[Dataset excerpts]
- - - - -
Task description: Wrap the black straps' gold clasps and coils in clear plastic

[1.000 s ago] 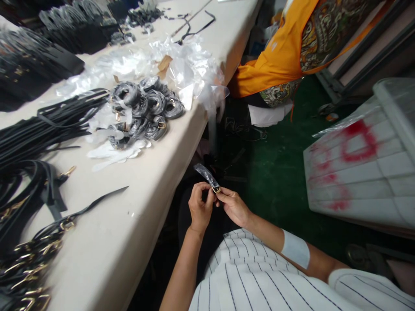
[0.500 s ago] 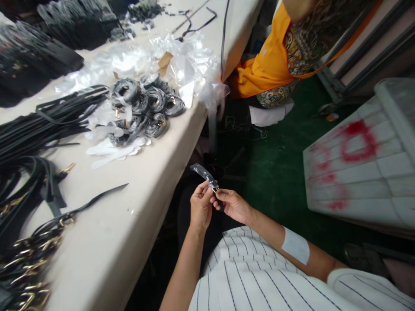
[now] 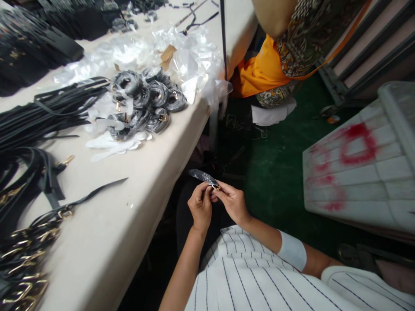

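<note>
A dark strap (image 3: 201,175) with clear plastic wrap around part of it is held between my hands, above my lap. Its gold buckle (image 3: 215,187) shows at the fingertips. My left hand (image 3: 200,206) pinches the strap from the left, just below the wrapped part. Closed at the buckle from the other side is my right hand (image 3: 234,202), thumb and fingers touching the metal. The strap's lower end is hidden behind my fingers. On the table to the left lies a pile of coiled, plastic-wrapped straps (image 3: 157,96), some with gold buckles showing.
The pale table (image 3: 110,224) runs along my left. It bears long black straps (image 3: 61,106), straps with gold hardware (image 3: 29,255), clear plastic bags (image 3: 129,54) and a white glove (image 3: 113,146). A co-worker in an orange apron (image 3: 259,71) is ahead. A white bin (image 3: 353,168) stands right.
The wrapped strap has tipped lower and flatter. My right hand has turned and come in closer over the buckle; my left hand has shifted slightly.
</note>
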Tool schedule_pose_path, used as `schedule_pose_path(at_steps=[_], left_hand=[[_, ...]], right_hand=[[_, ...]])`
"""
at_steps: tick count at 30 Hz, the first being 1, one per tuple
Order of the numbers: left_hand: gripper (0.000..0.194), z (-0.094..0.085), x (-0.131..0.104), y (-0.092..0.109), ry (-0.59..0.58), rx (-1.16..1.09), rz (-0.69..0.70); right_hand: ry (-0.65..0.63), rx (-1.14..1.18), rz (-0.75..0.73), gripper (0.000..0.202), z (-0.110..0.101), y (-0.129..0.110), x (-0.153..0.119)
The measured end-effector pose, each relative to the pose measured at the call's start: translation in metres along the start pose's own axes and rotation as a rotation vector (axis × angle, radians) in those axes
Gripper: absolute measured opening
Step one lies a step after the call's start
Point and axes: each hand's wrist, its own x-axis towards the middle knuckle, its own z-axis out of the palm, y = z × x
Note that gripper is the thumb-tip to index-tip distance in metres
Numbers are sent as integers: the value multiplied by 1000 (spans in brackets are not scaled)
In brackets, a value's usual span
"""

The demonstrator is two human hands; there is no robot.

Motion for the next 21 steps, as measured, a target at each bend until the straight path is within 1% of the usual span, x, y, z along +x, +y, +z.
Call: schedule_pose_path(at_steps=[5,10,13,17,19,21], left_hand=[[14,-6,2,-2,-66,135,160],[10,-9,6,-3,-93,246,222],[8,-9,6,-3,-95,290,206],[10,-6,2,-1,-98,298,128],[13,-3,-2,0,-106,269,62],[16,0,-6,2,-119,234,-9]], right_hand=[[10,70,40,41,3,0,-2],[7,85,50,44,4,3,-3],[31,69,34,45,4,5,-4],[77,72,22,44,4,9,-4],[86,135,60,40,4,10,-3],[95,224,133,40,5,11,-3]])
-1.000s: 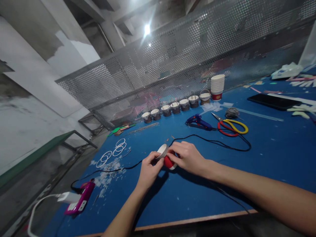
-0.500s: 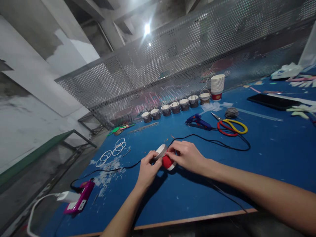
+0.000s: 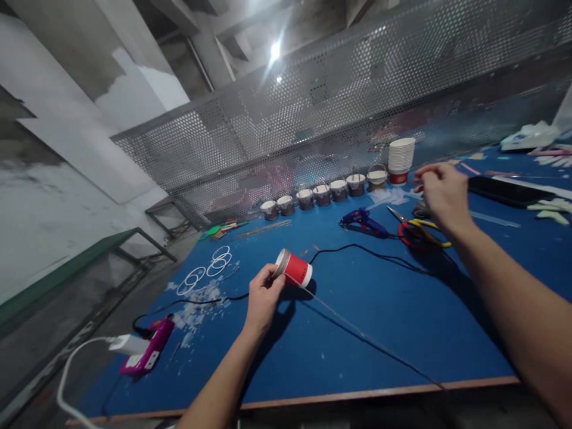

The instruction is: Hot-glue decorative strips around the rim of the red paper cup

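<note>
My left hand (image 3: 263, 295) is closed on a red paper cup (image 3: 298, 271) that lies tilted on its side, its mouth towards the left. Grey yarn is wound round the cup near the rim, and a loose yarn strand (image 3: 357, 332) runs from it across the table to the front edge. Over on the right, my right hand (image 3: 442, 193) is raised with bent fingers apart, and nothing shows in them. Beneath and beside it are scissors with red and yellow handles (image 3: 431, 225) and a ball of grey yarn (image 3: 420, 208), partly hidden by the hand.
A blue glue gun (image 3: 364, 223) lies mid-table, its black cord crossing to a purple power strip (image 3: 149, 351). Several yarn-wrapped cups (image 3: 322, 195) line the back beside a cup stack (image 3: 401, 159). White rings (image 3: 218, 261) lie left; a black phone (image 3: 509, 190) lies right.
My right hand has let go of the cup and moved up and right, towards the scissors and yarn ball. The cup, still in my left hand, has turned more onto its side.
</note>
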Available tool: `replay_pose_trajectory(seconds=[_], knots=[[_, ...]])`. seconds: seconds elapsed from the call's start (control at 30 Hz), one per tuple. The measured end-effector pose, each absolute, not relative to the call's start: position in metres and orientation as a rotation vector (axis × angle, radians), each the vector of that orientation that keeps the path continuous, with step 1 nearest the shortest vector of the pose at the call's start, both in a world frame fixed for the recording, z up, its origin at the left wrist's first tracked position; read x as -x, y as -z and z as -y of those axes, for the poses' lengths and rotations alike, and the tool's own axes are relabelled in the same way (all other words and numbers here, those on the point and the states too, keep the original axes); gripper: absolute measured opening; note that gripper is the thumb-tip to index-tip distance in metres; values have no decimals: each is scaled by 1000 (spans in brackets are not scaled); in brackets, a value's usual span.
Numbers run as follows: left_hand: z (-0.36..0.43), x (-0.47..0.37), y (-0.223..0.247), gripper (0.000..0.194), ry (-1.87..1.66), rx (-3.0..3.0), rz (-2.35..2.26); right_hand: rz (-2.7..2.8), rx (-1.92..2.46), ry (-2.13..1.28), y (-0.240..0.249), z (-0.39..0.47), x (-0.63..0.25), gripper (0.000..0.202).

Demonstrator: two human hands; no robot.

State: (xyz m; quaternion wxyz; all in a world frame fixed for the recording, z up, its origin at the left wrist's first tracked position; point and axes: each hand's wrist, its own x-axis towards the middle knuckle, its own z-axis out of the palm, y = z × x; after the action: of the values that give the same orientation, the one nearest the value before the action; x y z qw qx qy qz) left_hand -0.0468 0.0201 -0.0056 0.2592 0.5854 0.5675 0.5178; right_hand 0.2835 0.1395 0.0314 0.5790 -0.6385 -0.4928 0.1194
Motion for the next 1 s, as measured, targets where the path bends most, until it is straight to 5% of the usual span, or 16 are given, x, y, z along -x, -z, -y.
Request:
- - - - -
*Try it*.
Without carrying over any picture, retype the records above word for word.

*Response to this task*.
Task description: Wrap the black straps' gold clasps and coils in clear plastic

[1.000 s ago] 
[0.500 s ago] 
[now] 

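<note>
A dark strap (image 3: 201,175) with clear plastic wrap around part of it is held between my hands, above my lap. Its gold buckle (image 3: 215,187) shows at the fingertips. My left hand (image 3: 200,206) pinches the strap from the left, just below the wrapped part. Closed at the buckle from the other side is my right hand (image 3: 234,202), thumb and fingers touching the metal. The strap's lower end is hidden behind my fingers. On the table to the left lies a pile of coiled, plastic-wrapped straps (image 3: 157,96), some with gold buckles showing.
The pale table (image 3: 110,224) runs along my left. It bears long black straps (image 3: 61,106), straps with gold hardware (image 3: 29,255), clear plastic bags (image 3: 129,54) and a white glove (image 3: 113,146). A co-worker in an orange apron (image 3: 259,71) is ahead. A white bin (image 3: 353,168) stands right.
The wrapped strap has tipped lower and flatter. My right hand has turned and come in closer over the buckle; my left hand has shifted slightly.
</note>
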Tool schedule_pose_path, used as `schedule_pose_path(at_steps=[_], left_hand=[[_, ...]], right_hand=[[_, ...]])`
"""
at_steps: tick count at 30 Hz, the first being 1, one per tuple
Order of the numbers: left_hand: gripper (0.000..0.194), z (-0.094..0.085), x (-0.131..0.104), y (-0.092..0.109), ry (-0.59..0.58), rx (-1.16..1.09), rz (-0.69..0.70); right_hand: ry (-0.65..0.63), rx (-1.14..1.18), rz (-0.75..0.73), gripper (0.000..0.202), z (-0.110..0.101), y (-0.129..0.110), x (-0.153..0.119)
The measured end-effector pose, each relative to the pose measured at the call's start: translation in metres along the start pose's own axes and rotation as a rotation vector (axis × angle, radians) in those axes
Gripper: absolute measured opening
Step one lies a step after the call's start
Point and axes: each hand's wrist, its own x-axis towards the middle knuckle, its own z-axis out of the palm, y = z × x
Note that gripper is the thumb-tip to index-tip distance in metres
Numbers are sent as integers: the value multiplied by 1000 (spans in brackets are not scaled)
In brackets, a value's usual span
"""

The demonstrator is two human hands; there is no robot.

Motion for the next 21 steps, as measured, a target at each bend until the straight path is within 1% of the usual span, x, y, z along +x, +y, +z.
Call: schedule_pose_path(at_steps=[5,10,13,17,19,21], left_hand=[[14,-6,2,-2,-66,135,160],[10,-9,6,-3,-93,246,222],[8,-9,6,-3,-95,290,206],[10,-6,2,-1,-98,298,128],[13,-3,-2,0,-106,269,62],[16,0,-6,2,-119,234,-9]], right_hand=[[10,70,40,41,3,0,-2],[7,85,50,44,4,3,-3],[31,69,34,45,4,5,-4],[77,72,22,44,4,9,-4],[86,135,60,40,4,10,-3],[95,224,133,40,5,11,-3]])
-1.000s: 
-0.500s: 
+0.000s: 

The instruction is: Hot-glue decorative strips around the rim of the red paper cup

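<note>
My left hand (image 3: 263, 295) is closed on a red paper cup (image 3: 298, 271) that lies tilted on its side, its mouth towards the left. Grey yarn is wound round the cup near the rim, and a loose yarn strand (image 3: 357, 332) runs from it across the table to the front edge. Over on the right, my right hand (image 3: 442, 193) is raised with bent fingers apart, and nothing shows in them. Beneath and beside it are scissors with red and yellow handles (image 3: 431, 225) and a ball of grey yarn (image 3: 420, 208), partly hidden by the hand.
A blue glue gun (image 3: 364, 223) lies mid-table, its black cord crossing to a purple power strip (image 3: 149, 351). Several yarn-wrapped cups (image 3: 322, 195) line the back beside a cup stack (image 3: 401, 159). White rings (image 3: 218, 261) lie left; a black phone (image 3: 509, 190) lies right.
My right hand has let go of the cup and moved up and right, towards the scissors and yarn ball. The cup, still in my left hand, has turned more onto its side.
</note>
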Available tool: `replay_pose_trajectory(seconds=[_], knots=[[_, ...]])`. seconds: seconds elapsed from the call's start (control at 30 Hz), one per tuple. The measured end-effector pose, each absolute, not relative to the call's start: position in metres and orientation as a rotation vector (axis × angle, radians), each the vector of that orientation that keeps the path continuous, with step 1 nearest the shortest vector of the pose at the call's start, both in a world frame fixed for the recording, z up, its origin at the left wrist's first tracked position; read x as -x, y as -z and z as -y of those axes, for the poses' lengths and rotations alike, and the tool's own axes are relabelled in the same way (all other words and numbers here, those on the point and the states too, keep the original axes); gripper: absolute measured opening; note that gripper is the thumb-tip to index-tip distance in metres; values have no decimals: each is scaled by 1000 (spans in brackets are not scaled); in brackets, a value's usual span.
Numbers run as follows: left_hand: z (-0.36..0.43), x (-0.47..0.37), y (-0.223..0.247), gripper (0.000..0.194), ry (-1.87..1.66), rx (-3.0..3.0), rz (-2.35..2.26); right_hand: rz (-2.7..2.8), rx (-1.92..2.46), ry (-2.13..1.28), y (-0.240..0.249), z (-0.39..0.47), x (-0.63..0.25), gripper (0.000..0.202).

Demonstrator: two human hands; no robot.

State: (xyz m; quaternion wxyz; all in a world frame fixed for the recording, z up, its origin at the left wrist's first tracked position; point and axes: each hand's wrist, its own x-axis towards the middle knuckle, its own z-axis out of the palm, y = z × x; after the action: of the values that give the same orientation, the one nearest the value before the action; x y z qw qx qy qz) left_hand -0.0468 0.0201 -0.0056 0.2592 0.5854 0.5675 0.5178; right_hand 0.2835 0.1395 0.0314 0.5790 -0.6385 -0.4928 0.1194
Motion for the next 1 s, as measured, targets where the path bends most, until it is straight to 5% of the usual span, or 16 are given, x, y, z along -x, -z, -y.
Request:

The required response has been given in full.